El don del lenguaje se encuentra oculto en el denominado gen FOXP2, ubicado en el cromosoma siete de nuestro código genético. Una mutación ancestral en este gen fue la que habilitó la comunicación verbal en nuestra especie al producir el desarrollo de ciertos linajes neuronales. Desde entonces, nos volvimos únicos, quedando en completo aislamiento del resto de los animales. Nos convertimos en humanos modernos, inalcanzables para especie alguna.

Al menos, eso creíamos hasta hace unos años.

La historia la escriben los vencedores, me han dicho. Pero quizá haya que extender el alcance de esta premisa a la prehistoria. Durante siglos, los libros de antropología, biología e historia han resumido la gran batalla por la supervivencia del Neandertal, especie que vivió de forma paralela al Homo Sapiens, extinguiéndose debido a la inteligencia y tecnología superiores de este último. Éramos dos linajes completamente diferentes, dos especies que compitieron hasta la desaparición de la más fuerte y de mayor tamaño: los neandertales.

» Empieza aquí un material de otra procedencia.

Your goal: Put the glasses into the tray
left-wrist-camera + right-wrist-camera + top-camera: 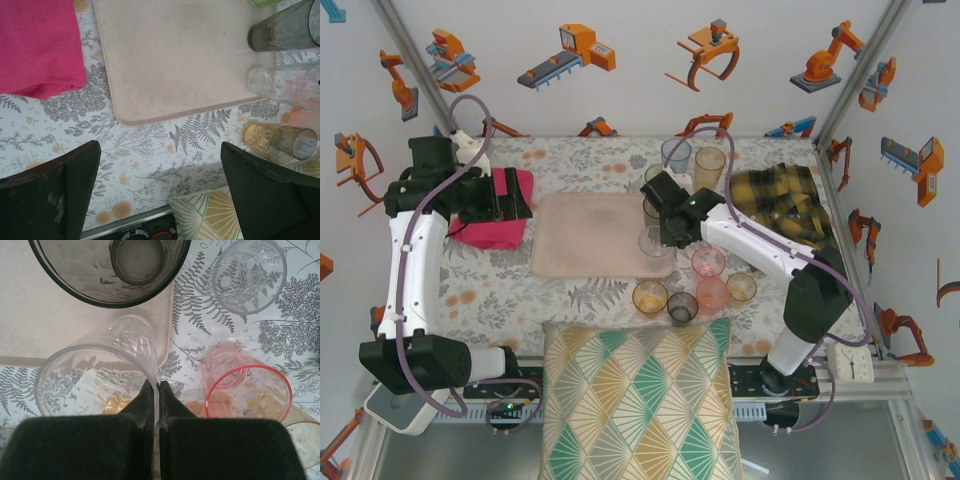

Caín sí mató a Abel después de todo.

Pero esta suerte de humanos bestias, subestimados a lo largo de la historia, ha comenzado a revelarnos una realidad distinta. Investigaciones recientes para estructurar el mapa genético de los neandertales han dado origen un nuevo descubrimiento: la misma mutación en el gen FOXP2 se encuentra en su ADN, por lo que pudieron desarrollar un lenguaje al igual que los Homos Sapiens. Con esto, la voz deja de ser un privilegio para el hombre moderno.

Cráneos de mayor volumen que los de nuestros antepasados, rituales fúnebres bien definidos, organización social estructurada y una gran adaptación para climas fríos. Los descubrimientos refutan por completo la idea tradicional de bestias incapaces de crear herramientas y en completo atraso evolutivo ante los humanos. Más aún: algunos paleontólogos se han aventurado a publicar explicaciones acerca de posibles trueques comerciales entre ambos seres.

¿Qué habrá pasado con los neandertales?

Eran la otra especie, los que por algún capricho del azar (probablemente factores climatológicos) desaparecieron, dejándonos como los únicos no-animales, como la razón primigenia de toda la creación. Así aprendimos a describir los hechos: el mundo fue únicamente para nosotros, nadie sobrevivió para escribir algo distinto.

Nosotros escribimos la prehistoria, porque fuimos la especie que sobrevivió. Ahora, el neandertal, desde sus restos fósiles, decide después de unos milenios de silencio ejercer su derecho de replica.